Allan Poller, a student at Keene State College in New Hampshire, allegedly left a voicemail message with Gaetz’s Capitol Hill office on March 29.
He told Gaetz, “[i]f you keep on coming for the gays, we’re gonna strike back and I guarantee you, you do not want to fuck with us. We will kill you if that’s what it takes. I will take a bullet to your fucking head if you fuck with my rights anymore. And then if you want to keep going down that path, you know who’s next.”
The 24-year-old also spelled his name and left his number on the voicemail.
Last week, Poller pleaded guilty to a charge of “transmitting in interstate commerce a threat to injure the person of another” after being arrested for the threat in April.
U.S. District Court Judge Landya McCafferty scheduled Poller’s sentencing hearing for January 18, 2024.
Poller could face up to five years in prison, three years of supervised release, and a $250,000 fine, according to a press release from the U.S. Department of Justice.

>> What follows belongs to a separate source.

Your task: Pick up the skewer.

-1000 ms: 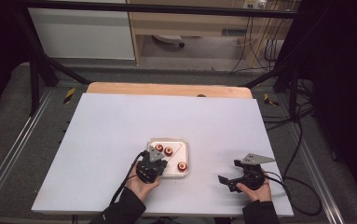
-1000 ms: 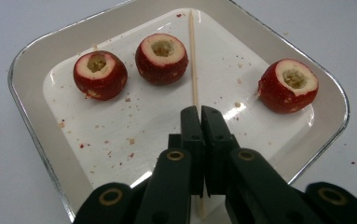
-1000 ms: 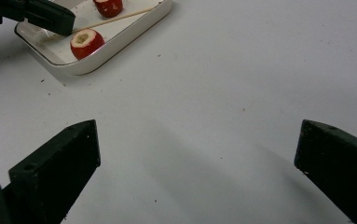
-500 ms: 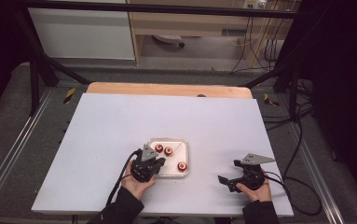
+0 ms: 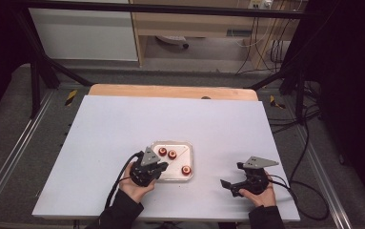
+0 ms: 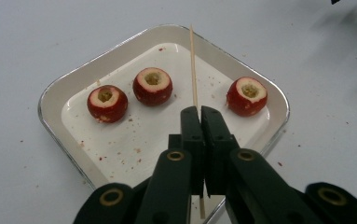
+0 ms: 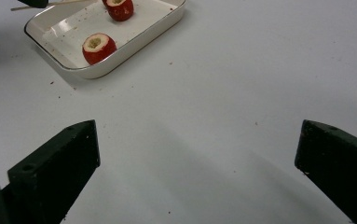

In an April 10 episode of his personal podcast, Gaetz played a version of the voicemail in which he kept Poller’s phone number but omitted the expletives.
Poller admitted to leaving the message after he had been drinking and became enraged by some of Gaetz’s anti-LGBTQ remarks while watching TikTok videos.
As part of his plea deal, Poller agreed that while he may not have intended to carry out the threat, he knew his voicemail would be viewed as such.
According to CNN, Poller’s attorney, Jesse Friedman, stated that his client “recognizes that hate in any form is wrong and hurtful. He accepts responsibility for his actions and did not intend for his acts to cause harm or a threat to anybody.”
Gaetz has amassed a record of anti-LGBTQ votes since being elected to Congress in 2016.
He voted multiple times against the Equality Act, a sweeping civil rights bill that would have prohibited discrimination against LGBTQ people in employment, credit, housing, and public accommodations.
In 2022, he voted against the Respect for Marriage Act, a bill to ensure that same-sex unions (or at least those performed in states without explicit bans on the practice) would be recognized by the federal and state governments.
More recently, Gaetz — like many other Republicans — has emphasized his opposition to transgender identity and LGBTQ-inclusive curriculum in schools, as noted by the right-wing publication National Review.
“The far-left gender ideology and divisive race ideology that we’ve seen in other parts of the country has really permeated the school system,” Gaetz said in a statement while introducing a bill to allow prayer in schools. “I think that more space for prayer for students in schools is probably better than creating more space for, you know, the next pansexual poetry hour in Portland.”